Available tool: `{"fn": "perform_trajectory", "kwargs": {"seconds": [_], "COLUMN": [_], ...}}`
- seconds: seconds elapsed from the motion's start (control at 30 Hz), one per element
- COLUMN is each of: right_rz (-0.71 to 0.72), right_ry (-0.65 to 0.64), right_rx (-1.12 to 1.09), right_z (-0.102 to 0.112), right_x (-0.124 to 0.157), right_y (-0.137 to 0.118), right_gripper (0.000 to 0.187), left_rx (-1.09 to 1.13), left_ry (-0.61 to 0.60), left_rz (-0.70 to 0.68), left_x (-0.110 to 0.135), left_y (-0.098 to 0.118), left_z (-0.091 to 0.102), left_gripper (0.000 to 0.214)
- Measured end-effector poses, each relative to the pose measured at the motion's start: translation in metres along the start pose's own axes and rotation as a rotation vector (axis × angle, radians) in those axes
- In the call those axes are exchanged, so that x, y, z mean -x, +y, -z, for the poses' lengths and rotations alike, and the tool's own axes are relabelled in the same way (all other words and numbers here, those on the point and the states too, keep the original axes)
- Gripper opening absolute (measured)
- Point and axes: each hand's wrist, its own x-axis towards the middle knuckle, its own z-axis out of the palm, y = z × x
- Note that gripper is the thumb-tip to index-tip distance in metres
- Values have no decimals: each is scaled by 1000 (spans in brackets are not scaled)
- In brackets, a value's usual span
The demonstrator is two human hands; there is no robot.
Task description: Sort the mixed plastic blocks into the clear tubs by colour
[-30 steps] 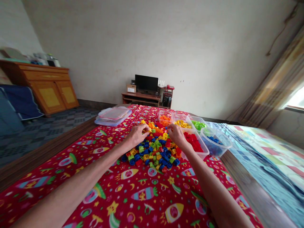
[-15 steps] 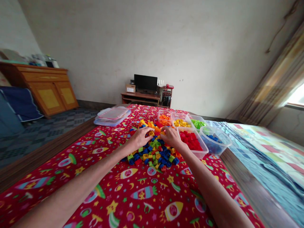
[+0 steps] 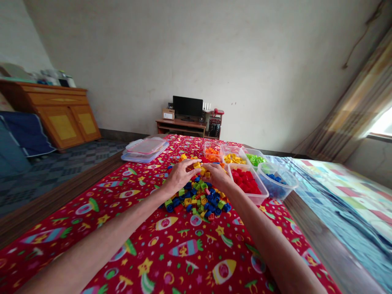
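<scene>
A mixed heap of toy building blocks (image 3: 196,200) in blue, green, yellow, red and orange lies on a red patterned cloth (image 3: 171,261). Above the heap, my left hand (image 3: 180,176) pinches a yellow block (image 3: 197,165) between thumb and fingers. Close by on the right, my right hand (image 3: 217,174) is closed on yellow blocks (image 3: 204,172) at its fingertips. The two hands nearly meet, and their fingers partly hide the back of the heap.
To the right stand clear tubs of sorted blocks: a red tub (image 3: 246,182), a yellow one (image 3: 234,158), an orange one (image 3: 212,154), a green one (image 3: 255,159) and a round blue one (image 3: 277,183). Stacked lids (image 3: 145,149) lie back left.
Both hands have come closer together over the heap. The left hand has shifted slightly right with its yellow block, and yellow blocks now show at the right fingertips.
</scene>
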Motion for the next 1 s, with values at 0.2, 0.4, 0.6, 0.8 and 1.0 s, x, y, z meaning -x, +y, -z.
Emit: {"fn": "perform_trajectory", "kwargs": {"seconds": [0.2,0.4,0.6,0.8,1.0], "right_rz": [4,13,17,21,67], "right_ry": [9,86,159,160,148], "right_rx": [-130,-6,100,126,38], "right_z": [-7,-5,-6,-7,-6], "right_x": [4,4,3,5,4], "right_y": [5,8,8,4,4], "right_gripper": [34,30,28,28,27], "left_rx": [105,5,-130,-193,-147], "left_ry": [-44,-40,-21,-12,31], "left_rz": [81,-18,-67,-83,-106], "left_x": [2,2,2,0,-2], "left_y": [-8,-5,3,5,3], "left_z": [-8,-8,-2,1,5], "left_gripper": [52,37,31,30,27]}}
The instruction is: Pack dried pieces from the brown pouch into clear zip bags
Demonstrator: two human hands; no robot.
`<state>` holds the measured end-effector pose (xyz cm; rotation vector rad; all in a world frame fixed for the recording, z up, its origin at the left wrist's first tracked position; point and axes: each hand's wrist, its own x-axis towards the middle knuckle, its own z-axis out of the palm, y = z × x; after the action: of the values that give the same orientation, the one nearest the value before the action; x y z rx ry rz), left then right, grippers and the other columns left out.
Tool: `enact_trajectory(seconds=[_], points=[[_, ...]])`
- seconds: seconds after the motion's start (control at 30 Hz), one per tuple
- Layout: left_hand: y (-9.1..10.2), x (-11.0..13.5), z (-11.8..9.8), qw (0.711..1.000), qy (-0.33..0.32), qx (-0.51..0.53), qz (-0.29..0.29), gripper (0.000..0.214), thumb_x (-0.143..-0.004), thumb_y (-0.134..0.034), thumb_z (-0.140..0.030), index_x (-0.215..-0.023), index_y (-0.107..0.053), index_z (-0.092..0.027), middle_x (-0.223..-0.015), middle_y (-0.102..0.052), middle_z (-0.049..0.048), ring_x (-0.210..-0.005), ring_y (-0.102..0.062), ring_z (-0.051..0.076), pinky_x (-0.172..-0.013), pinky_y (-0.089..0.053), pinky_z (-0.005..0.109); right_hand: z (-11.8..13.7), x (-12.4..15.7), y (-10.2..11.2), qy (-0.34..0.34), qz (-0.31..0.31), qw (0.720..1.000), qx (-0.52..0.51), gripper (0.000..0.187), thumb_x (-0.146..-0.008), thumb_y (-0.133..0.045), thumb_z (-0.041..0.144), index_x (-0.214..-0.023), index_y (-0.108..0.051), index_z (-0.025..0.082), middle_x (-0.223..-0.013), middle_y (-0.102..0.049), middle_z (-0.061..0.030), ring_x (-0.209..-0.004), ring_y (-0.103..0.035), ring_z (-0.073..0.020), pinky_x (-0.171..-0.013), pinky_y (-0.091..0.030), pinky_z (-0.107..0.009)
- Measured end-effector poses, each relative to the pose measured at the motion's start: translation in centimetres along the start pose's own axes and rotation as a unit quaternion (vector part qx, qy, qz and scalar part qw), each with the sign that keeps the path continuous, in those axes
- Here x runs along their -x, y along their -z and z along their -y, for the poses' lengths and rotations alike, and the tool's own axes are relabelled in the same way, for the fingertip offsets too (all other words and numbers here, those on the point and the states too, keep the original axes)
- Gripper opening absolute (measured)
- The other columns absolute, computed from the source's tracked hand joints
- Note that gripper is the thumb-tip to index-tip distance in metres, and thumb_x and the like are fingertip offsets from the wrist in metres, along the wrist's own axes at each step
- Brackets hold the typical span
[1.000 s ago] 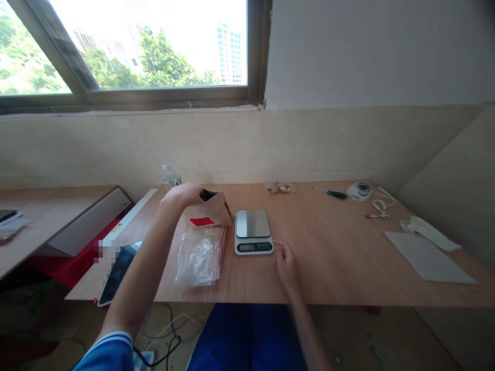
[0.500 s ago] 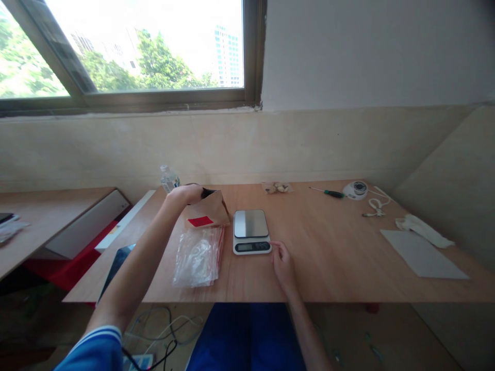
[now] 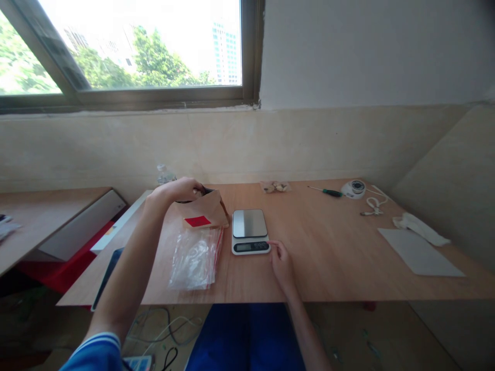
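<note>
Brown paper bag [image 3: 205, 212] with a red label [image 3: 197, 221], pinched at its upper edge in the clenched left hand [image 3: 180, 190], a dark object [image 3: 209, 191] showing at the bag's mouth, too small to identify. Bag's lower edge apparently on the wooden table [image 3: 328, 268] or just above it, hard to tell. Directly below the left hand, a clear zip bag [image 3: 195, 260] with red-striped edges, lying flat. Behind that hand, a plastic water bottle [image 3: 165, 175]. Right of it, a digital kitchen scale [image 3: 249, 232], with the relaxed, empty right hand [image 3: 281, 265] at its front right corner, fingers [image 3: 274, 244] touching or just beside it. Farther right of that hand, a screwdriver [image 3: 328, 192], white cable [image 3: 373, 206], and grey sheet [image 3: 419, 252].
</note>
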<state>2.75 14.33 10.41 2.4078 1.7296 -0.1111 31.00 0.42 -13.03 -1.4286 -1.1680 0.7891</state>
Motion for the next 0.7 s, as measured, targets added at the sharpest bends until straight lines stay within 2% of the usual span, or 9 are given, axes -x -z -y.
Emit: enact_trajectory(seconds=[0.1,0.27,0.5,0.7], points=[[0.0,0.1,-0.7,1.000,0.000,-0.016,0.014,0.039,-0.065,-0.054,-0.032,-0.100,-0.071,-0.028,-0.100,-0.072,0.0003,-0.085,-0.065,0.020,-0.074,-0.046,0.024,0.1,0.0,0.0,0.008,-0.003,1.000,-0.003,0.033,-0.084,-0.042,0.041,-0.094,-0.064,0.018,-0.065,-0.061,-0.0018,-0.061,-0.055,-0.0184,-0.054,-0.040,-0.026],[-0.1,0.3,-1.6,1.000,-0.004,0.005,-0.004,0.039,-0.070,-0.049,-0.036,-0.099,-0.069,-0.021,-0.104,-0.070,0.0056,-0.090,-0.064,0.022,-0.074,-0.046,0.026,0.0,-0.1,-0.1,0.019,-0.013,1.000,-0.001,0.033,-0.084,-0.043,0.040,-0.093,-0.065,0.018,-0.065,-0.061,-0.0025,-0.064,-0.057,-0.0194,-0.054,-0.042,-0.027],[-0.5,-0.1,0.1,0.995,-0.064,0.080,-0.015,0.037,-0.070,-0.050,-0.031,-0.103,-0.066,-0.023,-0.097,-0.071,0.0021,-0.084,-0.063,0.019,-0.067,-0.045,0.024,-0.3,-0.1,-0.1,0.018,-0.006,1.000,0.006,0.033,-0.084,-0.043,0.041,-0.093,-0.065,0.019,-0.065,-0.062,-0.0026,-0.064,-0.058,-0.0200,-0.055,-0.042,-0.027],[-0.6,-0.4,0.6,0.992,-0.051,0.056,-0.101,0.032,-0.070,-0.050,-0.025,-0.098,-0.066,-0.022,-0.087,-0.068,0.0018,-0.075,-0.059,0.016,-0.063,-0.042,0.023,-0.2,-0.1,-0.1,0.030,-0.011,0.999,0.011,0.032,-0.083,-0.044,0.041,-0.090,-0.065,0.019,-0.072,-0.065,-0.0040,-0.069,-0.059,-0.0201,-0.058,-0.044,-0.027]])
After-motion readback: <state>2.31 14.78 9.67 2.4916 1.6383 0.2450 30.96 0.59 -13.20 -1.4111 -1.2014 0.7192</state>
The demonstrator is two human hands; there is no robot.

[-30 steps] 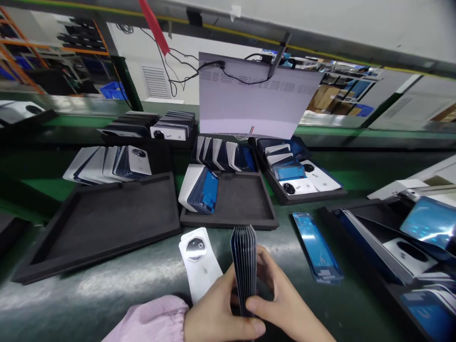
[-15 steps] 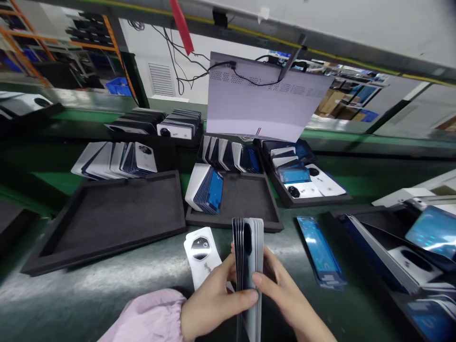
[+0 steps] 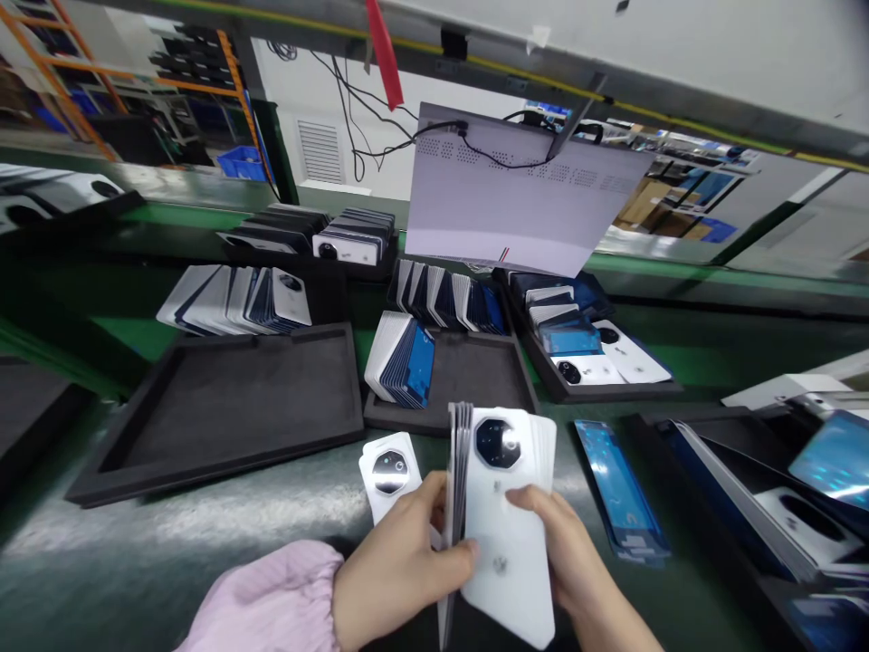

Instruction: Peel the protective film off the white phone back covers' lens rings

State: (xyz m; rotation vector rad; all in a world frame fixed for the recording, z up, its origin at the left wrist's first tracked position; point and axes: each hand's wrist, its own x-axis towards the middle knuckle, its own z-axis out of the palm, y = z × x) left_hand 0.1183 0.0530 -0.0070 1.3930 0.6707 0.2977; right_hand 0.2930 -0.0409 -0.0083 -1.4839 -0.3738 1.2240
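Observation:
My left hand (image 3: pixel 414 552) is closed round a stack of thin phone back covers (image 3: pixel 459 507), standing on edge. Fanned out to the right of it, white phone back covers (image 3: pixel 512 543) face me, the front one showing a dark camera window near its top. My right hand (image 3: pixel 560 534) grips these, thumb on the front face and fingers hidden behind. On the bench, left of my left hand, lie white back covers (image 3: pixel 380 493), partly covered by that hand. To the right, a back cover with blue film (image 3: pixel 621 489) lies flat.
A dark foam tray (image 3: pixel 224 480) stands at left. A middle foam tray (image 3: pixel 475 371) bears leaning covers (image 3: pixel 400 358). Further trays with covers (image 3: pixel 604 389) stand at the back right, and another tray of covers (image 3: pixel 733 498) is at right. A monitor back (image 3: pixel 522 199) rises behind.
The held stack has been parted: my right hand has swung white covers out to the right, so a front face now shows. My left hand keeps the upright part. The view has shifted slightly.

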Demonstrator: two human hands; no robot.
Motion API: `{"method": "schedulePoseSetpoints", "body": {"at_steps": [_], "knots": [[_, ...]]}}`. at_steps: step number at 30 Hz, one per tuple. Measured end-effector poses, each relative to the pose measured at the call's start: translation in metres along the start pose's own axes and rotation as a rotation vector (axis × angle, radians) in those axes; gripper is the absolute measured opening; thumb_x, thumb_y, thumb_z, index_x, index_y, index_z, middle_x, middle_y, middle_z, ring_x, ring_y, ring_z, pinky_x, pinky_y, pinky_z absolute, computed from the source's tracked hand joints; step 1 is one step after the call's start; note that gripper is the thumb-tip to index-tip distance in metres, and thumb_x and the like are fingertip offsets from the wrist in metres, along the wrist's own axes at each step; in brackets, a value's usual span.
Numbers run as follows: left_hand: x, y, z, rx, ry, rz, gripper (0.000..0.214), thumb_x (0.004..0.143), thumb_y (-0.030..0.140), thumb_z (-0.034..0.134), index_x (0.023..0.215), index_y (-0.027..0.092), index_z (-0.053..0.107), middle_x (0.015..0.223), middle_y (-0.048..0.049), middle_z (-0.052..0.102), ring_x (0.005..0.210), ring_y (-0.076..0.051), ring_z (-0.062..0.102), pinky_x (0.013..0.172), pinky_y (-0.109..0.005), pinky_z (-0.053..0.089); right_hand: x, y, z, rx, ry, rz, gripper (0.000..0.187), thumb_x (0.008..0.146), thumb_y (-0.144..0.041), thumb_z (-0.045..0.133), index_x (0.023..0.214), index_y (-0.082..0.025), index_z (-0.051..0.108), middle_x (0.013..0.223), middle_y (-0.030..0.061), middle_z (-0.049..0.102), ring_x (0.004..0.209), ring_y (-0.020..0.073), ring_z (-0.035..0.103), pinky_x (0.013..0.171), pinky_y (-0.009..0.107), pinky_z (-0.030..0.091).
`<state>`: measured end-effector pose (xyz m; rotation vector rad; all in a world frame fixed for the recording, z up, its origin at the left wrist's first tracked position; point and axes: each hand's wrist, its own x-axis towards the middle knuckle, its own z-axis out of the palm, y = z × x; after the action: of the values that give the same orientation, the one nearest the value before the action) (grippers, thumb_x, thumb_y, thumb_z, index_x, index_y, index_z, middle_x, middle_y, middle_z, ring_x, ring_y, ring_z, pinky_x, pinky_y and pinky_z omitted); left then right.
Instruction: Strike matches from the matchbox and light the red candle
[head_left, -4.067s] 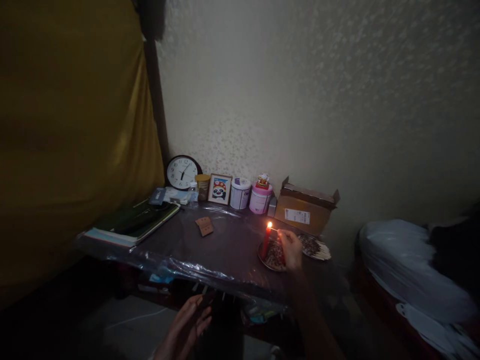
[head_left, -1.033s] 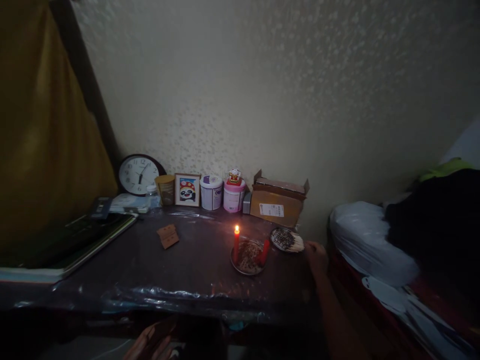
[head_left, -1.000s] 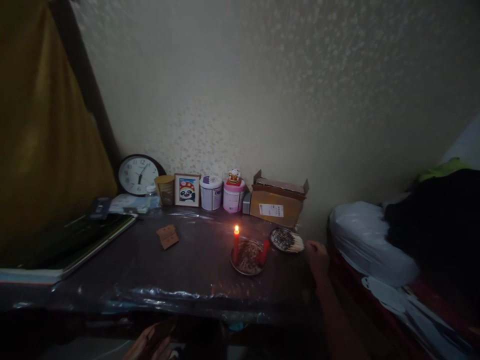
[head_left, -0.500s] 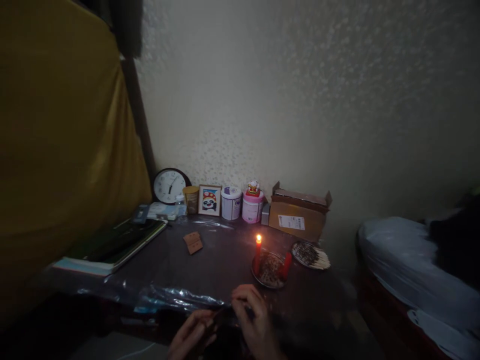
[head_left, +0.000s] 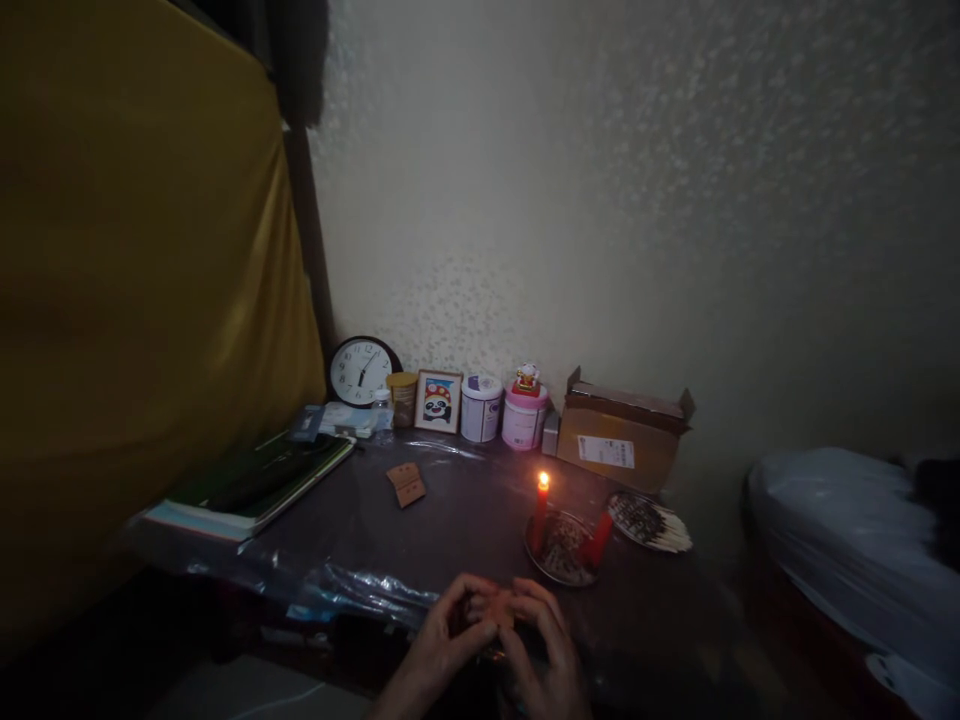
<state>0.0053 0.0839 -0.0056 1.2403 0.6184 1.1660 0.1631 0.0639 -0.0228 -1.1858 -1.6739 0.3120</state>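
Note:
My left hand and my right hand meet at the table's near edge, fingers bent and thumbs close together. Between their fingertips is a small, flat brownish piece; the dim light hides its exact kind. Beyond my right hand, a lit red candle stands upright on a round plate strewn with dark bits. A second red candle, unlit, leans at the plate's right side. Farther left on the table lies a folded brown card.
Right of the candles sits a plate of dark bits and pale sticks. Along the wall stand a clock, a panda picture, two tins and a cardboard box. A green book lies left on the plastic-covered table.
My hands have come together, the left one moving right and up, with the brownish piece now showing between them. The view has swung slightly left. The candle still burns.

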Motion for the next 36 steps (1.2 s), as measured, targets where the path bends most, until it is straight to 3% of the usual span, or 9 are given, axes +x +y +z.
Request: {"method": "schedulePoseSetpoints", "body": {"at_steps": [8, 17, 31, 36], "knots": [[-0.01, -0.009, -0.005, 0.084, 0.029, 0.04, 0.024, 0.076, 0.034, 0.064, 0.095, 0.02, 0.058, 0.09, -0.0022, 0.059, 0.087, -0.017, 0.053, 0.079, -0.028, 0.04, -0.001, -0.006, -0.001, 0.022, -0.082, 0.067, 0.023, 0.079, -0.034, 0.063, 0.101, -0.026, 0.062, 0.108, 0.002, 0.064, 0.103, 0.0175, 0.061, 0.089, 0.021, 0.048], [-0.019, -0.013, -0.006, 0.134, 0.034, 0.101, 0.023, 0.078, 0.035, 0.06, 0.096, 0.021, 0.058, 0.098, -0.0038, 0.054, 0.092, -0.019, 0.053, 0.082, -0.03, 0.039, -0.005, -0.004, 0.014, 0.211, 0.022, 0.036, 0.025, 0.077, -0.042, 0.062, 0.096, -0.025, 0.063, 0.102, 0.0031, 0.065, 0.098, 0.0185, 0.062, 0.088, 0.021, 0.047], [-0.017, -0.023, -0.006, 0.101, 0.051, 0.109, 0.026, 0.075, 0.034, 0.065, 0.095, 0.019, 0.058, 0.092, -0.0045, 0.057, 0.088, -0.019, 0.053, 0.079, -0.032, 0.04, -0.002, 0.007, 0.004, 0.201, -0.156, 0.039, 0.018, 0.08, -0.032, 0.06, 0.096, -0.023, 0.064, 0.103, 0.0048, 0.065, 0.099, 0.0182, 0.062, 0.087, 0.022, 0.048], [-0.017, -0.021, -0.005, 0.128, 0.064, 0.127, 0.027, 0.075, 0.034, 0.064, 0.096, 0.019, 0.058, 0.093, -0.0052, 0.056, 0.089, -0.02, 0.053, 0.081, -0.032, 0.041, -0.004, 0.004, 0.009, 0.261, -0.063, 0.082, 0.021, 0.08, -0.038, 0.06, 0.091, -0.022, 0.064, 0.1, 0.0046, 0.065, 0.095, 0.018, 0.063, 0.087, 0.023, 0.049]]}}
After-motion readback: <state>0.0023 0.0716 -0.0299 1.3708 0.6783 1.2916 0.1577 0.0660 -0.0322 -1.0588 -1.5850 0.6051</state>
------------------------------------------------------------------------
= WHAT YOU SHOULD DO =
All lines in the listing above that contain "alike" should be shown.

= REPLY TO THE TASK =
- In the call those axes are exchanged, so that x, y, z mean -x, +y, -z, for the poses' lengths and rotations alike, and the tool's own axes are relabelled in the same way (all other words and numbers here, those on the point and the states too, keep the original axes)
- Here x runs along their -x, y along their -z and z along their -y, for the poses' lengths and rotations alike, and the tool's own axes are relabelled in the same way, for the fingertip offsets too (all other words and numbers here, those on the point and the states too, keep the original axes)

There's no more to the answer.